# Task objective
Give back, unchanged, the lines from the one containing "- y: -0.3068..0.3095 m" to the end of the listing, inclusive of both.

------------------------------

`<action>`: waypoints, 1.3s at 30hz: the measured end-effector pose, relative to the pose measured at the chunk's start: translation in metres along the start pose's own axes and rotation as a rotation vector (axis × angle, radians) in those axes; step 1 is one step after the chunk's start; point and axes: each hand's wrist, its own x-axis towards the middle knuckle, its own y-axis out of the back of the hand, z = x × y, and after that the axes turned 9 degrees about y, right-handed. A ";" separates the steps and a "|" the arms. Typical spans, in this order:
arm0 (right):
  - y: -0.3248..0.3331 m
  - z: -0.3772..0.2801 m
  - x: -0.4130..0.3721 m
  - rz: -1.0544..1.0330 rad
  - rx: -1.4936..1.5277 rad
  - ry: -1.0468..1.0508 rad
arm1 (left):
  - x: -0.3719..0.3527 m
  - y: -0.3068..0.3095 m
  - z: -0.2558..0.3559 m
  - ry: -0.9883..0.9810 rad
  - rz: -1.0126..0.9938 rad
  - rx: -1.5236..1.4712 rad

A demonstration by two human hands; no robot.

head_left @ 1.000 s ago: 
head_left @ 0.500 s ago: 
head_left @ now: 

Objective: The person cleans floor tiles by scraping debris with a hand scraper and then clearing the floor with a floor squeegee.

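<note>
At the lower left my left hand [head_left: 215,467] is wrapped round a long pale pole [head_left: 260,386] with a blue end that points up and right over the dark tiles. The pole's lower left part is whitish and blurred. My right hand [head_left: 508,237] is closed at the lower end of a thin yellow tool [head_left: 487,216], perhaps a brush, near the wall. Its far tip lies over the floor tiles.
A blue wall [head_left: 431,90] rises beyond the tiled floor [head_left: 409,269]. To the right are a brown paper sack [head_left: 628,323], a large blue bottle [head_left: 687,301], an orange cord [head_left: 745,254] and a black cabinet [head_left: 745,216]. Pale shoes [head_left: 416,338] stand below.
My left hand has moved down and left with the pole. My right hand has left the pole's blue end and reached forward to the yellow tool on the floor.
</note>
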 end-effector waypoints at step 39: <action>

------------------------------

# Answer section
  - y: -0.3068..0.3095 m
  - z: -0.2558..0.3559 m
  - ry: -0.9883..0.9810 rad
  - rz: -1.0126..0.9938 rad
  - rx: -1.5236..1.4712 rad

A demonstration by two human hands; no robot.

head_left @ 1.000 s ago: 
head_left @ 0.500 s ago: 
head_left @ now: 

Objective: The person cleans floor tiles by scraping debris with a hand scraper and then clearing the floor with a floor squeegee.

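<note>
At the lower left my left hand [head_left: 215,467] is wrapped round a long pale pole [head_left: 260,386] with a blue end that points up and right over the dark tiles. The pole's lower left part is whitish and blurred. My right hand [head_left: 508,237] is closed at the lower end of a thin yellow tool [head_left: 487,216], perhaps a brush, near the wall. Its far tip lies over the floor tiles.
A blue wall [head_left: 431,90] rises beyond the tiled floor [head_left: 409,269]. To the right are a brown paper sack [head_left: 628,323], a large blue bottle [head_left: 687,301], an orange cord [head_left: 745,254] and a black cabinet [head_left: 745,216]. Pale shoes [head_left: 416,338] stand below.
My left hand has moved down and left with the pole. My right hand has left the pole's blue end and reached forward to the yellow tool on the floor.
</note>
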 end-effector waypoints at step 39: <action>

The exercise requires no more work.